## Exercise prompt
Return each line of the listing below, unchanged, and omit the images.

## Dataset excerpt
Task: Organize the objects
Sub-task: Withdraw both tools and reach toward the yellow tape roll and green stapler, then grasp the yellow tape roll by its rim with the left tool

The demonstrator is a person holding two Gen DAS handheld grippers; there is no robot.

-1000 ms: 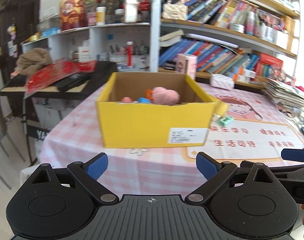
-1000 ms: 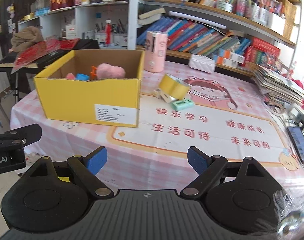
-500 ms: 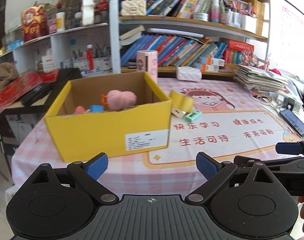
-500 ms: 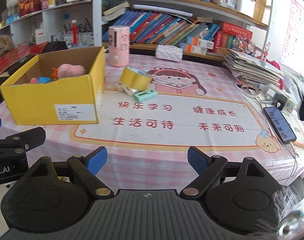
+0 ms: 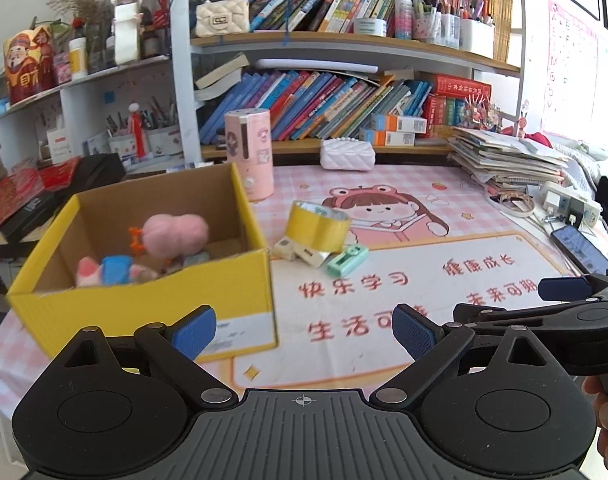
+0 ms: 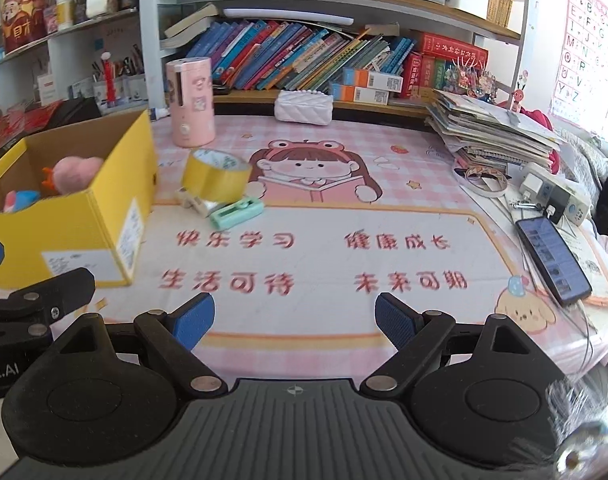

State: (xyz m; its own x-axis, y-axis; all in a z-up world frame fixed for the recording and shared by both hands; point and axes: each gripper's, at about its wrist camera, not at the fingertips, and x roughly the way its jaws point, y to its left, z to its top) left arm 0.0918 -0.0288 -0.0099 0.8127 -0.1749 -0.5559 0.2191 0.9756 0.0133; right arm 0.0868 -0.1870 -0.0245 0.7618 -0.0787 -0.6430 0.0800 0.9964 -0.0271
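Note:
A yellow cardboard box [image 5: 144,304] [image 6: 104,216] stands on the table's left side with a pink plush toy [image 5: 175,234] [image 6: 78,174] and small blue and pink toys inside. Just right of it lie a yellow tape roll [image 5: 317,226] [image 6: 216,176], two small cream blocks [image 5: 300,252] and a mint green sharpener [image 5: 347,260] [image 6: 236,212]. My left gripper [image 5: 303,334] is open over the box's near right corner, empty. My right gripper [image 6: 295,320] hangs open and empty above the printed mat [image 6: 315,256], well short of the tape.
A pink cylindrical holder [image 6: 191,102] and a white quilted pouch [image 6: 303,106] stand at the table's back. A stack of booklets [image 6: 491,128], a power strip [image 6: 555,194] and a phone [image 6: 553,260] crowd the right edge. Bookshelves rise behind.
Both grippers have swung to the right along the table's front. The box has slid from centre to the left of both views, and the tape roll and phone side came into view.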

## Task response
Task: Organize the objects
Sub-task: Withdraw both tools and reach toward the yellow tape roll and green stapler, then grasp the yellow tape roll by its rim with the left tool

The demonstrator is a person holding two Gen DAS handheld grippers; there is no robot.

-1000 ms: 
-1000 ms: 
-500 ms: 
-500 ms: 
+0 ms: 
+0 ms: 

State: (xyz m; its own x-axis, y-axis; all in a z-up world frame fixed for the recording and shared by both hands; point and axes: each gripper's, at about its wrist camera, not at the fingertips, and x roughly the way its jaws point, y to its left, z to its top) left arm 0.0918 -0.0288 -0.0099 0.8127 -0.1749 -0.5559 0.2191 0.9756 0.0133; right arm 0.0868 -0.1870 -0.0245 0.7618 -0.0787 -0.6430 0.0800 0.9964 -0.0271
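Note:
A yellow cardboard box [image 5: 144,304] [image 6: 104,216] stands on the table's left side with a pink plush toy [image 5: 175,234] [image 6: 78,174] and small blue and pink toys inside. Just right of it lie a yellow tape roll [image 5: 317,226] [image 6: 216,176], two small cream blocks [image 5: 300,252] and a mint green sharpener [image 5: 347,260] [image 6: 236,212]. My left gripper [image 5: 303,334] is open over the box's near right corner, empty. My right gripper [image 6: 295,320] hangs open and empty above the printed mat [image 6: 315,256], well short of the tape.
A pink cylindrical holder [image 6: 191,102] and a white quilted pouch [image 6: 303,106] stand at the table's back. A stack of booklets [image 6: 491,128], a power strip [image 6: 555,194] and a phone [image 6: 553,260] crowd the right edge. Bookshelves rise behind.
Both grippers have swung to the right along the table's front. The box has slid from centre to the left of both views, and the tape roll and phone side came into view.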

The response to this exercise is complete.